My marble enters the barrel and I am ‘saved’ by the luck of the draw
In 1965 I knew of only one other young man – Laurie Cohen’s friend Peter – who had contemplated draft resistance but I had lost contact with him. I had not heard of anyone embarking on the path of civil disobedience. In fact, the first public act of draft resistance likely to incur a gaol sentence was Sydney schoolteacher Bill White’s refusal of the call-up in July 1966. White was drawn in the first ballot (1965) but claimed conscientious objector status. His claim was rejected because his convictions were personal rather than religious.
Did I have the guts to go through with it? There seemed to be no one, least of all my parents or the Church, I could turn to for advice and sympathy. My fellow workers at Kraft sniggered ‘it would make a man of me’. An extract from my 1965 diary – Tuesday August 24, 1965 – records my mother expressing ‘her sorrow at my national service position’. Also, an undated extract from notes written in 1965 records the following illuminating episode with my boss at Kraft:
At work the boss called me in and I could tell by the tone of his voice it was no usual matter. Just as I thought – ‘What have you done about ‘National Service registration, Ken? Oh, you have registered. I see, and what are your thoughts?’ The part was ready made. I settled in beside the desk and with a dignified air told the same story that was now firmly entrenched in the mind of the Kraft Personnel Officer.
‘What else could one do’, I said. ‘I had no choice’. But I would be back at Kraft at the end of my two years. I would let the company know of all developments. I told him I preferred things as they were with my life.
‘Well, that’s the way the country’s run, son’. The blood tickled my ears but I controlled myself.
I had never before felt so alone. I do not remember any nocturnal nightmares, only the diurnal ones:
I wasn’t far when I met a car – the local cop inside
Although I swore he beat me more and quickly had me tied
He slammed the door and said ‘there’s war – you’re in the Army now
To join the other conscript suckers at Puckapunyal’21
The second registration period started on July 28. To this day I retain in my personal archive some of the key (Government) National Service documents of 1965: National Service Act 1951-64 – Registration Form; Commonwealth of Australia National Service Act 1951-65 (26 pp.); Preliminary Medical Examination for Regular Forces of the Navy, Army and Air Force (‘Instructions to Medical Practitioners’).
My registration form duly arrived – and I dutifully registered.

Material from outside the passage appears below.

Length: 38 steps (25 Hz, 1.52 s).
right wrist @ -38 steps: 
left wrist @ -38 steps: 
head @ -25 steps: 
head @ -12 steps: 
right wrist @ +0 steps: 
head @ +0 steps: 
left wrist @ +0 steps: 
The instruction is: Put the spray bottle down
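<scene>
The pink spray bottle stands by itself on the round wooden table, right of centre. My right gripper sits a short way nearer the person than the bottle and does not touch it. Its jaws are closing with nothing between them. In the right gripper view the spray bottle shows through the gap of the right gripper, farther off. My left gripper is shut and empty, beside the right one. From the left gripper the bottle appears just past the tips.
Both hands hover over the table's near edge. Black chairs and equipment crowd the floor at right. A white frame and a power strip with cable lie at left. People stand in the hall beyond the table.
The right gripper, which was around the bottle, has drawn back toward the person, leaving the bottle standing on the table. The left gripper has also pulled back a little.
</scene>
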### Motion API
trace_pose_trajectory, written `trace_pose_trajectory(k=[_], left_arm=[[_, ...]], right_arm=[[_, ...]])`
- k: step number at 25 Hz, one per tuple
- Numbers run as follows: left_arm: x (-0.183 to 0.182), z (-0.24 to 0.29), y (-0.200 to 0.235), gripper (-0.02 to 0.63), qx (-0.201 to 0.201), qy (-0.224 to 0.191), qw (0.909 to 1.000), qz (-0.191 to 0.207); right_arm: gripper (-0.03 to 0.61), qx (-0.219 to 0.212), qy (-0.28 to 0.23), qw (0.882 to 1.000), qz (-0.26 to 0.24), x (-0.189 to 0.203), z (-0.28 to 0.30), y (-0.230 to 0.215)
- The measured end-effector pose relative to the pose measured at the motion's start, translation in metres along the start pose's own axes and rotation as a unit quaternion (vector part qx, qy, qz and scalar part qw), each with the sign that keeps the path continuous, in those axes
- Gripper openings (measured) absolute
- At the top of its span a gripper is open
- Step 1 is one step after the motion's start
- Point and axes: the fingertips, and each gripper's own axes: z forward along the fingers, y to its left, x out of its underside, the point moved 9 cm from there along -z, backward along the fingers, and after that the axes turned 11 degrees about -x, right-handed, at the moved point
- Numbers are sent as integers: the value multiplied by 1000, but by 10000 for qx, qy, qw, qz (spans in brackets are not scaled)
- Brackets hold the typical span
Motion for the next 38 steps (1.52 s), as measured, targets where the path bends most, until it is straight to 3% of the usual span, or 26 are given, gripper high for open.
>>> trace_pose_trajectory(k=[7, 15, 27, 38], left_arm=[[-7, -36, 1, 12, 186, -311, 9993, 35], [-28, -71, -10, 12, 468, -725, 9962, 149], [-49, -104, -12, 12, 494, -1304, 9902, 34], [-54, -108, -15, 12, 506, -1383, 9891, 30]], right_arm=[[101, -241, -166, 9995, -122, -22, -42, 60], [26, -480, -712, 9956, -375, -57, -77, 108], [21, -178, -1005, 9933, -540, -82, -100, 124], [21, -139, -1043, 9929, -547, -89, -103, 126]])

I look back now and wonder if this indicates I lacked the courage of my own convictions. My consoling recollection is that, along with almost everyone else, it never occurred to me not to register. Not even pacifist organizations advocated non-registration. The anti-war movement’s advice to young men at the time was to seek personal exemption through the legal conscientious objection provisions of the scheme. Less than 1% failed to register in the first ballot of the 1964 scheme and none of these seemed inclined to take a public stand on their non-registration. But I remain convinced I would not have let them take me if I had been called-up.
As a prisoner of fate I waited for the September 10 ballot. Eventually I received a letter from the Department of Labour and National Service ‘indefinitely’ deferring my call-up:
‘Your liability to render service under the National Service Act is indefinitely deferred...you will not be called-up for service under the present arrangements’22
I’m proud to say however that in subsequent years, as Australia’s involvement in Vietnam escalated, I became deeply committed to action – including civil disobedience – against Australian and American aggression in Vietnam. If the Liberal Party had wanted to avoid producing a phalanx of lifetime anti-war activists they sure went the wrong way about it.